Directions for this task:
Return the records in full, exactly as given.

-- Data to process follows --

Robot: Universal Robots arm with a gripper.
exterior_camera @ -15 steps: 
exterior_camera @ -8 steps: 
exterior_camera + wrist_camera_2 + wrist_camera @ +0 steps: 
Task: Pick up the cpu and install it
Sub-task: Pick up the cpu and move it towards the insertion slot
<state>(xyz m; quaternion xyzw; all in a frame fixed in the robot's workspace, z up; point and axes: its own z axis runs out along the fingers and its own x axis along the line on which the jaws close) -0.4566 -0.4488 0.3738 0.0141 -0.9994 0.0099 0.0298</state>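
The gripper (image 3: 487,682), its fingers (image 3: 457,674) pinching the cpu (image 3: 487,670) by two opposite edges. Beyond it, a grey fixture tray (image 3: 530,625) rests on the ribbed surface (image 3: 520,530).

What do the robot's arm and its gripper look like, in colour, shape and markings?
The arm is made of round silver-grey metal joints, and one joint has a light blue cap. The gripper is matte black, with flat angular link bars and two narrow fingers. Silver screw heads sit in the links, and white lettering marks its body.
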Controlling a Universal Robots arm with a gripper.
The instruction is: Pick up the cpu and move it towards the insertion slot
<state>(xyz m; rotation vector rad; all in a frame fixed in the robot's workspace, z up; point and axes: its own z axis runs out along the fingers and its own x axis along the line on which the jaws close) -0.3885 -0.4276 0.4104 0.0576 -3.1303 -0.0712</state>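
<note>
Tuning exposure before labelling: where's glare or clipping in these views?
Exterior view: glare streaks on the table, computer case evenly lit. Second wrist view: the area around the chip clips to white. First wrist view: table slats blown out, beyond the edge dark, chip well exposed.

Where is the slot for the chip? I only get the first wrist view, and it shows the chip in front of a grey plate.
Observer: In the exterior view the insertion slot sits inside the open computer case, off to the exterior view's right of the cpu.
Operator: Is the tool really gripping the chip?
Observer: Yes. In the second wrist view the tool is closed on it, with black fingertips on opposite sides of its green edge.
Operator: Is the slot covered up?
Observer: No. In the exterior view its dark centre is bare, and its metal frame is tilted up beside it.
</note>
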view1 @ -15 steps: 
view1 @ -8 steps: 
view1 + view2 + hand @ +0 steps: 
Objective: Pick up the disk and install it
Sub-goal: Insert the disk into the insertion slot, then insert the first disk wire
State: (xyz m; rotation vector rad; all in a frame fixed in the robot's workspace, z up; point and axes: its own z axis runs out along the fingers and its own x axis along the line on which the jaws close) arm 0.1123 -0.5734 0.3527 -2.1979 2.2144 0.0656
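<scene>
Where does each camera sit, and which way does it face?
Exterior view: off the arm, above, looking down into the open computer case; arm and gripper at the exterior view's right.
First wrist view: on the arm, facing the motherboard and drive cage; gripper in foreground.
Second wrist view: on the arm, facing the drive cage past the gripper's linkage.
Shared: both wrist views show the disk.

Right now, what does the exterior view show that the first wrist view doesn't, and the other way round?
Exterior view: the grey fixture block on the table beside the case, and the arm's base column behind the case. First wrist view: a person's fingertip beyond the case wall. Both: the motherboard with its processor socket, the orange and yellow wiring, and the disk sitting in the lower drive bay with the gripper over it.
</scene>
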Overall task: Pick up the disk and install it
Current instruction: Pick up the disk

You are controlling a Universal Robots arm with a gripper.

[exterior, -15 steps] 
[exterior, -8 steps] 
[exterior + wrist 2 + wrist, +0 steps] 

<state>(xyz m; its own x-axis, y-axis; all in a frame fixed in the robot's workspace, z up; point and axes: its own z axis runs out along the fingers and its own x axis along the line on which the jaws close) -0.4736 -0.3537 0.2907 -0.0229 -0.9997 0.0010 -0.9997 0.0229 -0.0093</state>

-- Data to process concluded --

Worked solution:
Robot: Universal Robots arm with a gripper.
exterior_camera @ -15 steps: 
exterior_camera @ -8 steps: 
exterior_camera + wrist_camera_2 + wrist_camera @ +0 steps: 
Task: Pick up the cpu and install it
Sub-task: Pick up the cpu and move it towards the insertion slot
<state>(xyz m; quaternion xyzw; all in a frame fixed in the robot's workspace, z up; point and axes: its own z axis runs out along the fingers and its own x axis along the line on which the jaws close) -0.4566 -0.4488 0.3738 0.0141 -0.9994 0.0099 0.0298</state>
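The gripper (image 3: 487,682), its fingers (image 3: 457,674) pinching the cpu (image 3: 487,670) by two opposite edges. Beyond it, a grey fixture tray (image 3: 530,625) rests on the ribbed surface (image 3: 520,530).

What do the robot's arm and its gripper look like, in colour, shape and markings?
The arm is made of round silver-grey metal joints, and one joint has a light blue cap. The gripper is matte black, with flat angular link bars and two narrow fingers. Silver screw heads sit in the links, and white lettering marks its body.
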Controlling a Universal Robots arm with a gripper.
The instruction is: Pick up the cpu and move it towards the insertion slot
<state>(xyz m; rotation vector rad; all in a frame fixed in the robot's workspace, z up; point and axes: its own z axis runs out along the fingers and its own x axis along the line on which the jaws close) -0.3885 -0.4276 0.4104 0.0576 -3.1303 -0.0712</state>
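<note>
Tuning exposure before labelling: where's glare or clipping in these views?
Exterior view: glare streaks on the table, computer case evenly lit. Second wrist view: the area around the chip clips to white. First wrist view: table slats blown out, beyond the edge dark, chip well exposed.

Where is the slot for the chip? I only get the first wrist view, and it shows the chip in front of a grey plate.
Observer: In the exterior view the insertion slot sits inside the open computer case, off to the exterior view's right of the cpu.
Operator: Is the tool really gripping the chip?
Observer: Yes. In the second wrist view the tool is closed on it, with black fingertips on opposite sides of its green edge.
Operator: Is the slot covered up?
Observer: No. In the exterior view its dark centre is bare, and its metal frame is tilted up beside it.
</note>
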view1 @ -15 steps: 
view1 @ -8 steps: 
view1 + view2 + hand @ +0 steps: 
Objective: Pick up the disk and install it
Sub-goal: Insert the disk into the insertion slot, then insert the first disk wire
State: (xyz m; rotation vector rad; all in a frame fixed in the robot's workspace, z up; point and axes: its own z axis runs out along the fingers and its own x axis along the line on which the jaws close) arm 0.1123 -0.5734 0.3527 -2.1979 2.2144 0.0656
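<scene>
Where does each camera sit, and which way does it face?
Exterior view: off the arm, above, looking down into the open computer case; arm and gripper at the exterior view's right.
First wrist view: on the arm, facing the motherboard and drive cage; gripper in foreground.
Second wrist view: on the arm, facing the drive cage past the gripper's linkage.
Shared: both wrist views show the disk.

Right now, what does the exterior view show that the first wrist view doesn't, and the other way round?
Exterior view: the grey fixture block on the table beside the case, and the arm's base column behind the case. First wrist view: a person's fingertip beyond the case wall. Both: the motherboard with its processor socket, the orange and yellow wiring, and the disk sitting in the lower drive bay with the gripper over it.
</scene>
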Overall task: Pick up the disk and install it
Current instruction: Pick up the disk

You are controlling a Universal Robots arm with a gripper.

[exterior, -15 steps] 
[exterior, -8 steps] 
[exterior + wrist 2 + wrist, +0 steps] 

<state>(xyz m; its own x-axis, y-axis; all in a frame fixed in the robot's workspace, z up; point and axes: its own z axis runs out along the fingers and its own x axis along the line on which the jaws close) -0.4736 -0.3537 0.2907 -0.0229 -0.9997 0.0010 -0.9997 0.0229 -0.0093</state>

No more output is needed.